Das alte Leben

Manchmal scheint es durch in mein neues Leben: das alte Leben als Fotograf. Auffällig ist es besonders in meinen Träumen, in denen ich oft zurück in die Zeit gehe, als ich noch selbständig im Fotostudio gearbeitet habe. Es sind dann keine leichten Träume, vielmehr geht es meist um Aufträge, die noch nicht fertig sind, an denen ich noch etwas nachzuarbeiten habe und es den Anschein hat, dass ich es nicht mehr schaffen werde. Am schlimmsten ist es, wenn ich mich gar nicht erinnern kann, was noch zu machen ist oder wo die Aufnahmen zu machen sind. Und natürlich dann, wenn mir im Traum klar ist, wie unzufrieden die Kunden mit meinen Arbeiten sind!

Kürzlich handelte mein Traum von meiner Zeit bei König & Bauer. Auch dieser Zeitabschnitt meines Lebens kommt ziemlich regelmäßig vor. Diesmal kreisten die Gedanken um die Fachkamera, die ich vor über dreißig Jahren für die Firma anschaffen durfte. Im Traum bemühte ich mich um den Erwerb dieser Kamera, die sich, vorausgesetzt sie ist nicht längst verkauft worden, auf irgendeinem Dachboden befinden dürfte. Tatsächlich hat mich dieser Gedanke manchmal schon in der Realität beschäftigt, wenn ich an das Arbeiten mit dieser tollen Ausrüstung zurück denke, die ich später im Studio selbst besessen habe.

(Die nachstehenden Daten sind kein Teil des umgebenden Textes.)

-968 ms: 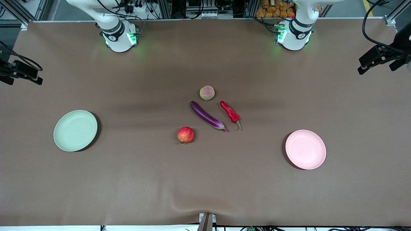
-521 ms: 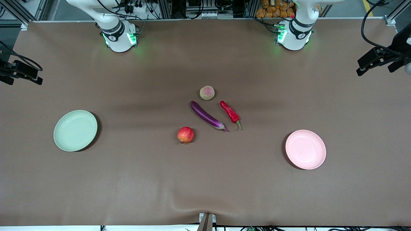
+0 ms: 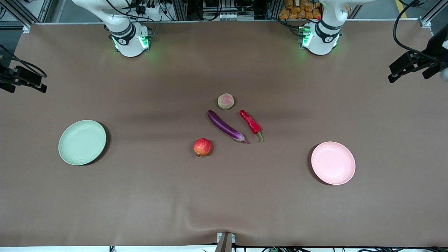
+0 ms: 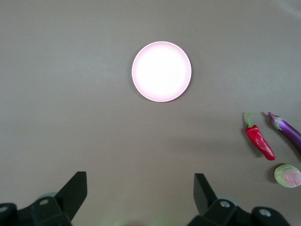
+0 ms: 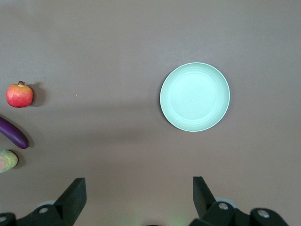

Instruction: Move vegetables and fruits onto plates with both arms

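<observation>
A purple eggplant (image 3: pixel 225 126), a red chili pepper (image 3: pixel 251 122), a yellow-green blushed fruit (image 3: pixel 225 101) and a red-orange fruit (image 3: pixel 202 146) lie close together mid-table. The pale green plate (image 3: pixel 82 142) lies toward the right arm's end, the pale pink plate (image 3: pixel 333 162) toward the left arm's end. Both plates are bare. My left gripper (image 4: pixel 139 188) is open and empty, high over the table's end by the pink plate (image 4: pixel 161 71); it also shows in the front view (image 3: pixel 407 71). My right gripper (image 5: pixel 139 190) is open and empty, high over the end by the green plate (image 5: pixel 194 96); it also shows in the front view (image 3: pixel 24 87).
The brown table cover (image 3: pixel 224 196) has a slight ripple at its edge nearest the front camera. The two arm bases (image 3: pixel 129 40) (image 3: pixel 320 36) stand along the edge farthest from it.
My left gripper has shifted slightly toward the table's middle. The right arm, the vegetables, the fruits and the plates have not moved.
</observation>
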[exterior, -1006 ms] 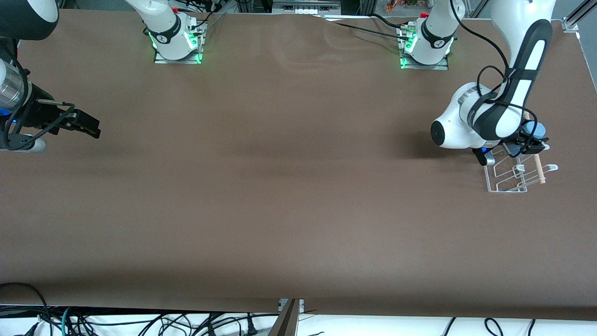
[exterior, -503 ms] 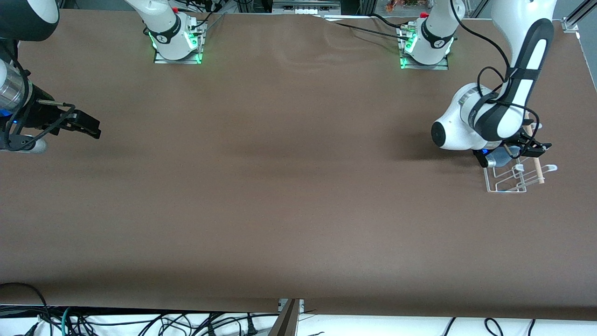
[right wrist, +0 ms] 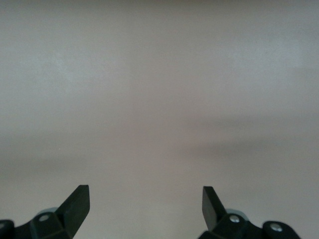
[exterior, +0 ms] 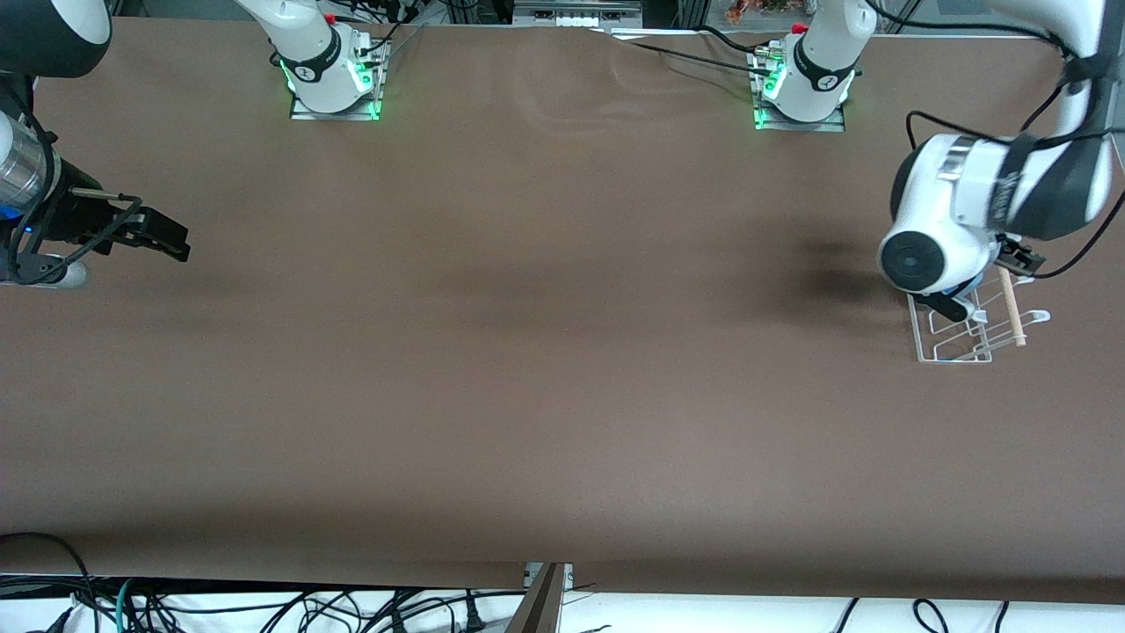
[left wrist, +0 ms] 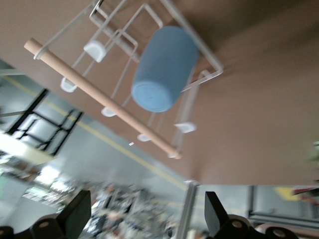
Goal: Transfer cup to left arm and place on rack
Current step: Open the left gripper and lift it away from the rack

Wenn dann der Verstand wieder einsetzt, frage ich mich natürlich, ob ich noch ganz bei Trost bin. Abgesehen von dem Umstand, dass ich gar nicht mehr weiß, ob und wo es das Filmmaterial in ausreichenden Mengen zu kaufen gibt, habe ich auch keine Ahnung, wo die Entwicklung der Filme heute noch gemacht wird. Und wenn ich dann an die Chemikalien denke, deren Geruch an den Händen haftet und die Flecken auf der Kleidung verursachen, dann wird mir klar, dass ich das nicht mehr möchte. Die Gestaltung der Bilder und das ruhige Arbeiten mit einer solchen Ausrüstung war das Schönste überhaupt, an das ich zurück denken kann. Jedoch ist diese Zeit seit zwanzig Jahren eigentlich vorbei. Speziell für mich!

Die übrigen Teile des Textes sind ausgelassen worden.